Exercise directions: Could you return the full listing, every line exactly as given?

Source material:
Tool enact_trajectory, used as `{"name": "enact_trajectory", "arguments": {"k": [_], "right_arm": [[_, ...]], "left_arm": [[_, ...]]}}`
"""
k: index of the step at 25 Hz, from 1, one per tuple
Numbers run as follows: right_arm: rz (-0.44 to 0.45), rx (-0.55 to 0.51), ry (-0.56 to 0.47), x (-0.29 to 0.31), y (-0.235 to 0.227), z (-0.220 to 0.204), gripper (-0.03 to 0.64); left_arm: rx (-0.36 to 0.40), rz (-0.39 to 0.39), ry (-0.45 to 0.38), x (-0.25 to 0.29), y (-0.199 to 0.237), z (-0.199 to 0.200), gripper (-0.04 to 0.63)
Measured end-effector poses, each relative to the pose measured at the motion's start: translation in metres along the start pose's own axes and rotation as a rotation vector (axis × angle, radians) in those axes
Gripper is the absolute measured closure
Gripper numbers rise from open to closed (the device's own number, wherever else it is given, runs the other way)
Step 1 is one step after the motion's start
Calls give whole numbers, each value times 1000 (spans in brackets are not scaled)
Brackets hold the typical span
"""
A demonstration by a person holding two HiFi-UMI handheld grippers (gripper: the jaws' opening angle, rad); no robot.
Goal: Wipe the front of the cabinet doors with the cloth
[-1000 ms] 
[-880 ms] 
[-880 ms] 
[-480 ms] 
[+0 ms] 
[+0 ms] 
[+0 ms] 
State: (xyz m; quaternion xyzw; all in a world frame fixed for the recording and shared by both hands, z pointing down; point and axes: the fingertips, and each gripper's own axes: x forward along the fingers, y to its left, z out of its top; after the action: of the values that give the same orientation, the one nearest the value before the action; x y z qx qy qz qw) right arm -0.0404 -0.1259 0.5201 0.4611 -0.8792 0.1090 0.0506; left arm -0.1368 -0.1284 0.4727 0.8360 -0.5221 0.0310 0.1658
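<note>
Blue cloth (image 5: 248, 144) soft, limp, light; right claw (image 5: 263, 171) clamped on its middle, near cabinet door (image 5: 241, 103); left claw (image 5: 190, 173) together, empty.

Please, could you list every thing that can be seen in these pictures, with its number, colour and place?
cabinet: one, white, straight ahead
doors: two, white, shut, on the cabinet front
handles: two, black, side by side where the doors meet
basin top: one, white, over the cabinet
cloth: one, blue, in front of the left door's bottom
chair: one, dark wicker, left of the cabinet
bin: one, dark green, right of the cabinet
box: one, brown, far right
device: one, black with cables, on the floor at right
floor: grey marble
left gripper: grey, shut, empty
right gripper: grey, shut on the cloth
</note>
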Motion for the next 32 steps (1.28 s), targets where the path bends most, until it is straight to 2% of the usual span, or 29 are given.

Response area:
Tool enact_trajectory, used as `{"name": "enact_trajectory", "arguments": {"k": [_], "right_arm": [[_, ...]], "left_arm": [[_, ...]]}}`
"""
k: index of the step at 25 Hz, from 1, one per tuple
Numbers run as follows: right_arm: rz (-0.44 to 0.45), rx (-0.55 to 0.51), ry (-0.56 to 0.47), x (-0.29 to 0.31), y (-0.235 to 0.227), z (-0.220 to 0.204), gripper (-0.03 to 0.64); left_arm: rx (-0.36 to 0.40), rz (-0.39 to 0.39), ry (-0.45 to 0.38), x (-0.25 to 0.29), y (-0.199 to 0.237), z (-0.199 to 0.200), gripper (-0.04 to 0.63)
Measured end-effector poses, each relative to the pose measured at the motion's start: translation in metres along the start pose's own axes and rotation as a rotation vector (axis × angle, radians) in those axes
Gripper is the absolute measured closure
Gripper numbers rise from open to closed (the device's own number, wherever else it is given, runs the other way)
Step 1 is one step after the motion's start
Calls give whole numbers, each value times 1000 (spans in brackets are not scaled)
Brackets hold the typical span
"""
A demonstration by a person holding two HiFi-UMI handheld grippers (gripper: the jaws' opening angle, rad); no robot.
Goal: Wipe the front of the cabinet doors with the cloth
[-1000 ms] 
[-880 ms] 
[-880 ms] 
[-480 ms] 
[+0 ms] 
[+0 ms] 
[+0 ms] 
State: (xyz m; quaternion xyzw; all in a world frame fixed for the recording and shared by both hands, z pointing down; point and axes: the fingertips, and each gripper's own axes: x forward along the fingers, y to its left, z out of its top; after the action: of the values that give the same orientation, the one nearest the value before the action; x y z qx qy qz qw) right arm -0.0404 -0.1259 0.5201 0.4611 -0.8792 0.1090 0.0506; left arm -0.1368 -0.1284 0.4727 0.8360 -0.5221 0.0310 0.1658
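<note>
Blue cloth (image 5: 248, 144) soft, limp, light; right claw (image 5: 263, 171) clamped on its middle, near cabinet door (image 5: 241, 103); left claw (image 5: 190, 173) together, empty.

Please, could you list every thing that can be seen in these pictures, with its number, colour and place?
cabinet: one, white, straight ahead
doors: two, white, shut, on the cabinet front
handles: two, black, side by side where the doors meet
basin top: one, white, over the cabinet
cloth: one, blue, in front of the left door's bottom
chair: one, dark wicker, left of the cabinet
bin: one, dark green, right of the cabinet
box: one, brown, far right
device: one, black with cables, on the floor at right
floor: grey marble
left gripper: grey, shut, empty
right gripper: grey, shut on the cloth
</note>
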Motion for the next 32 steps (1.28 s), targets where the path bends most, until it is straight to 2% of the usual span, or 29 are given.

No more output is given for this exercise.